Все загадки истории — страница 52 из 126

Секретный агент в XVIII веке

Ночные ласточки Интриги —

Плащи! — Крылатые герои

Великосветских авантюр.

Плащ, щеголяющий дырою,

Плащ игрока и прощелыги,

Плащ Проходимец, плащ-Амур.

Плащ, шаловливый, как руно,

Плащ, преклоняющий колено,

Плащ, уверяющий — Темно!

Гудки дозора. — Рокот Сены. —

Плащ Казановы, плащ Лозэна,

Антуанетты домино!

Марина Цветаева


Рагуза. Великолепный дом стоит у самого моря. В саду Рибас разговаривал с хозяином.

— То есть как бежала? — изумляется Рибас.

— А вот так — бежала! — в отчаянии восклицает хозяин. — Вчера ночью все они были: гофмаршалы, бароны, маркизы, принцесса…

Утром просыпаюсь — никого! Ни баронов, ни маркизов, ни денег за дом и за карету. Я разорен, я разорен!

— Успокойтесь, любезнейший… И постарайтесь рассказать по порядку.

— Все началось с того, что из Венеции приехал к ней проклятый маркиз де Марин… — начал несчастный хозяин.

— Маркиз де Марин? — переспросил Рибас.

Венеция.

Через неделю, ночью, в некоем доме, стоявшем весьма далеко от Большого канала, шла крупная игра.

За столом сидел человек в маске, напротив него — Рибас.
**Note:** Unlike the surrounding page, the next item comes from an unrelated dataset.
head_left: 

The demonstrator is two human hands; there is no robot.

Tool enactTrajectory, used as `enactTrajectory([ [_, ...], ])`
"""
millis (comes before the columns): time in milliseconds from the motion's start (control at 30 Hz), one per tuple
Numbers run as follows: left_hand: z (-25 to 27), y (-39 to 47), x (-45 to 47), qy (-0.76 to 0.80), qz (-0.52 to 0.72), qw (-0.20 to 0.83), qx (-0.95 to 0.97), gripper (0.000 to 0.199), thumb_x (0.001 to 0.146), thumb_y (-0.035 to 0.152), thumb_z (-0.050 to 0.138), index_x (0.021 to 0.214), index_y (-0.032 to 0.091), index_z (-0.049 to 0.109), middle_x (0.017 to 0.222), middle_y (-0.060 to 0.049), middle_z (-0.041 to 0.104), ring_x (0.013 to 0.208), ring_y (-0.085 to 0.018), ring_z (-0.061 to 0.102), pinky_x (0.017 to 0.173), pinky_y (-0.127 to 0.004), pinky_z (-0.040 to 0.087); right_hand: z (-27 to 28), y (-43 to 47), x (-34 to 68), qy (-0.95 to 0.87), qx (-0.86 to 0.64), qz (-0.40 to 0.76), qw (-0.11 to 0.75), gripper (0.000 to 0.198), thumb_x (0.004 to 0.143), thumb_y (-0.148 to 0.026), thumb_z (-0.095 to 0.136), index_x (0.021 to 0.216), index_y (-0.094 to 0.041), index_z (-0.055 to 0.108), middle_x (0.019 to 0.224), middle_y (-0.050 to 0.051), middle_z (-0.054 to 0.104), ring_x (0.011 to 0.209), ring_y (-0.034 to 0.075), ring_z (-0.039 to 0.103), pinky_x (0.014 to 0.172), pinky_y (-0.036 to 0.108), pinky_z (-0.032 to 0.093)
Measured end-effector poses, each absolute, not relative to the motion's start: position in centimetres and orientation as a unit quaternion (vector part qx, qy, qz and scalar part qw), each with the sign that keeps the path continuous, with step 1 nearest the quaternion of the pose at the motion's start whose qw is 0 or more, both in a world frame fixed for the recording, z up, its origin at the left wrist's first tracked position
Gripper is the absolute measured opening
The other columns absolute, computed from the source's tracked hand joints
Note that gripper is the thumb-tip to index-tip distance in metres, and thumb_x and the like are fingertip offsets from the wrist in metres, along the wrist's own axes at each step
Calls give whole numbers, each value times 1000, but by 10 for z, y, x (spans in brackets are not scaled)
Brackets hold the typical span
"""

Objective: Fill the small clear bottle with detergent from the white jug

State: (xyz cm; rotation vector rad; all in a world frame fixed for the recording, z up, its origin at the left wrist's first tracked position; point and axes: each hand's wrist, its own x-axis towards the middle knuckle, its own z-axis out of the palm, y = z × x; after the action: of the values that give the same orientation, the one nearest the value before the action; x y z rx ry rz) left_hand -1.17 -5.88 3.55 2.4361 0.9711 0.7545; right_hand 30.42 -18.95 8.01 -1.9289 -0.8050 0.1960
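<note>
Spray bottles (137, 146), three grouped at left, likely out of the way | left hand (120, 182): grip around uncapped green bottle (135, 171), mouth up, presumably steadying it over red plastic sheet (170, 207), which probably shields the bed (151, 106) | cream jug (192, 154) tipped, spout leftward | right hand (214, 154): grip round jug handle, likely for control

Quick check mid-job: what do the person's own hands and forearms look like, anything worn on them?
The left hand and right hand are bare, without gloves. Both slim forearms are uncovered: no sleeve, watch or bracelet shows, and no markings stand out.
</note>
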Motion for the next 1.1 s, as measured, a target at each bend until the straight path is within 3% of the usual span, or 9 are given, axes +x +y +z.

Кучка золота около Рибаса быстро таяла. Человек в маске выигрывал и при этом все время болтал, обращаясь к французским офицерам, наблюдавшим за крупной игрой:

— Мой друг герцог Лозен как-то назначил свидание одной даме. Дама сказала: «Ну что ж, я готова увидеть вас сразу после утренней мессы». — «Как? Разве еще служат мессы по утрам?» — удивился Лозен. Оказалось, он никогда не вставал раньше двух часов пополудни и оттого двери собора видел всегда закрытыми. Вы проиграли еще пятьдесят золотых, мосье!

— Извольте получить. — Рибас отсчитал и простодушно добавил: — Кажется, я догадался, кто была эта дама…

Игра продолжалась.

— Она только что явилась тогда в Париже, — вздохнул человек в маске. — Как она была хороша! Гетман Огинский — он был тоже у ее ног — сказал: «к стыду Европы, только Азия могла родить подобное совершенство». Тогда мы все думали, что она из Персии…

— Послушайте, безумец, вы можете говорить только об этой женщине, — сказал один из офицеров.

— И вот в Париже герцог Лозен, гетман Огинский и ваш покорный слуга начинают ухаживать за таинственной принцессой.

И всем нам всячески мешает некий барон Эмбс. И тогда Лозен и я выкрадываем ночью из дома несчастного барона и везем в карете прочь из Парижа. При первой смене лошадей барон высовывается из окна и вопит, что его похитили. Лозен объясняет, что это опасный сумасшедший. И мы везем его дальше, пока он не клянется впредь не мешать нам… — И человек в маске обратился к Рибасу: — С вас еще десять червонцев…

Рибас небрежно подвинул к нему деньги. Теперь на столе возле Рибаса осталось несколько жалких монет.

— Вот вы восхищаетесь Лозеном… — вдруг сказал Рибас.

Герцог Лозен — донжуан XVIII века. Через двадцать лет, во время французской революции, он окончит жизнь на гильотине…

— А я знавал человека, который здорово надул самого Лозена, — продолжал Рибас. — Это был некто Рибас — большой пройдоха, проживавший в Неаполе. Надо сказать, что Лозен влюбился тогда в неаполитанскую кокотку дьявольской красоты. Пригласил ее к себе. Дама пришла. Лозен — весь страсть — протягивает ей кошелек. Дама закатывает ему пощечину: «За кого вы меня принимаете, сударь!» И кошелек летит в окно! Лозен падает на колени, в ход идут его знаменитые бриллианты… Излишне говорить, что весь фокус придумал друг сердца дамы, Рибас, который стоял под окном и ловил кошелек…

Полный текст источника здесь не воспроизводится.